Starting at the top of the listing below, copy each line exactly, stopping after the line that contains "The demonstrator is".

- Collected material:
+ + +

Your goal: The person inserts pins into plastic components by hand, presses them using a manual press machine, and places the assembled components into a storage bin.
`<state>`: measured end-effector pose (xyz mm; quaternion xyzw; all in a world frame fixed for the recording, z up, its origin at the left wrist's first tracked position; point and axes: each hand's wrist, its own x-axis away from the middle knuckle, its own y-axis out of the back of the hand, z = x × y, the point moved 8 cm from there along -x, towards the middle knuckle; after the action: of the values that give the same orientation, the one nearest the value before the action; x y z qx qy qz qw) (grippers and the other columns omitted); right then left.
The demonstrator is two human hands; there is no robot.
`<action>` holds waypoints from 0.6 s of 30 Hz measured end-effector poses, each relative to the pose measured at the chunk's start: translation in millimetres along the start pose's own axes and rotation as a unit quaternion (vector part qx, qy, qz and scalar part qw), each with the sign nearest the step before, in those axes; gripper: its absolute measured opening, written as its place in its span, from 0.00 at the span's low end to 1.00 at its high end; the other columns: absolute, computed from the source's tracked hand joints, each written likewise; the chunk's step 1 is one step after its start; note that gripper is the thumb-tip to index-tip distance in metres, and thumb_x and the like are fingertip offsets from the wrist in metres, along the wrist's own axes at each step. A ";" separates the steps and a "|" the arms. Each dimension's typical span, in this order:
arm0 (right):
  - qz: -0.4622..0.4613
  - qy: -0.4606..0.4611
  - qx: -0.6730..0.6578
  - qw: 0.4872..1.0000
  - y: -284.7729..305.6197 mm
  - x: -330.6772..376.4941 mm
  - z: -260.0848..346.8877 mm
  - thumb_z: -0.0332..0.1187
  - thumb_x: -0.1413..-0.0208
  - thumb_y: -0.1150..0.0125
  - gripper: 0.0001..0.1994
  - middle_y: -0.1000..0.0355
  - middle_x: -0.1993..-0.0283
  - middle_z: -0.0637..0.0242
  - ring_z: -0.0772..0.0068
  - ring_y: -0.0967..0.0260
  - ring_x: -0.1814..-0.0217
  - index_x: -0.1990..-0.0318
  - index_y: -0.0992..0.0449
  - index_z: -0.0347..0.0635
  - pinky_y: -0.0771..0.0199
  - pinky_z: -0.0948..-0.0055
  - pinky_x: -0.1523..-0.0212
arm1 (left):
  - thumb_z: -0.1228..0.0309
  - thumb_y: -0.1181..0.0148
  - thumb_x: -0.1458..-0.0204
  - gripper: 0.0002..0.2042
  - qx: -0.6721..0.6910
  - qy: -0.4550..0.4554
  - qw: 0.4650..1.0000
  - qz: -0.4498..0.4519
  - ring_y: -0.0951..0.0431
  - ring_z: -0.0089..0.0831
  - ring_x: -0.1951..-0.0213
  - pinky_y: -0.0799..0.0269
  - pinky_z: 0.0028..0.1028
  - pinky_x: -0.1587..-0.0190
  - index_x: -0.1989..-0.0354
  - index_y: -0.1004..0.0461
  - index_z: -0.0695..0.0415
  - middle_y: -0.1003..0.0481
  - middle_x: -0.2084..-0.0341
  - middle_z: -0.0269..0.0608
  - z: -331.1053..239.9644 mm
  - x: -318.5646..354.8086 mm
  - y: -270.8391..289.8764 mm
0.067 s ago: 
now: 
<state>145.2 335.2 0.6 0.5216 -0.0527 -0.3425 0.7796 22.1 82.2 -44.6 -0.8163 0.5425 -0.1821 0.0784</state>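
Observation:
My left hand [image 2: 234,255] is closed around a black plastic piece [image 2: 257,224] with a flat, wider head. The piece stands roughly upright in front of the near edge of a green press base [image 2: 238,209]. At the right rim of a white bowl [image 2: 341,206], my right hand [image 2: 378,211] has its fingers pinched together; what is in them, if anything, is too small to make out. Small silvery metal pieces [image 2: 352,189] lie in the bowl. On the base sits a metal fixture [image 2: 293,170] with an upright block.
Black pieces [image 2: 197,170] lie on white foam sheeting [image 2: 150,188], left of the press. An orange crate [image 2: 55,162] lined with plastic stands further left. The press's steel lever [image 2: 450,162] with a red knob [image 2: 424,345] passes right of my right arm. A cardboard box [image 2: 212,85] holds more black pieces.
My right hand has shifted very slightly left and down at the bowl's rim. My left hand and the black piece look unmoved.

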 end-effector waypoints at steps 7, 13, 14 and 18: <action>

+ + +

- Solution for this problem:
Your goal: The person inserts pins into plastic components by hand, presses them using a manual press machine, and places the assembled components into a storage bin.
`<state>`: measured end-effector pose (xyz mm; quaternion xyzw; all in a world frame fixed for the recording, z up, its origin at the left wrist's first tracked position; point and axes: each hand's wrist, its own x-axis away from the middle knuckle, its own y-axis out of the back of the hand, z = x × y, the point moved 8 cm from there along -x, towards the middle knuckle; after the action: of the values that give the same orientation, the one nearest the value before the action; x y z qx qy qz qw) (grippers and the other columns omitted); right then left.
The demonstrator is two human hands; there is no robot.

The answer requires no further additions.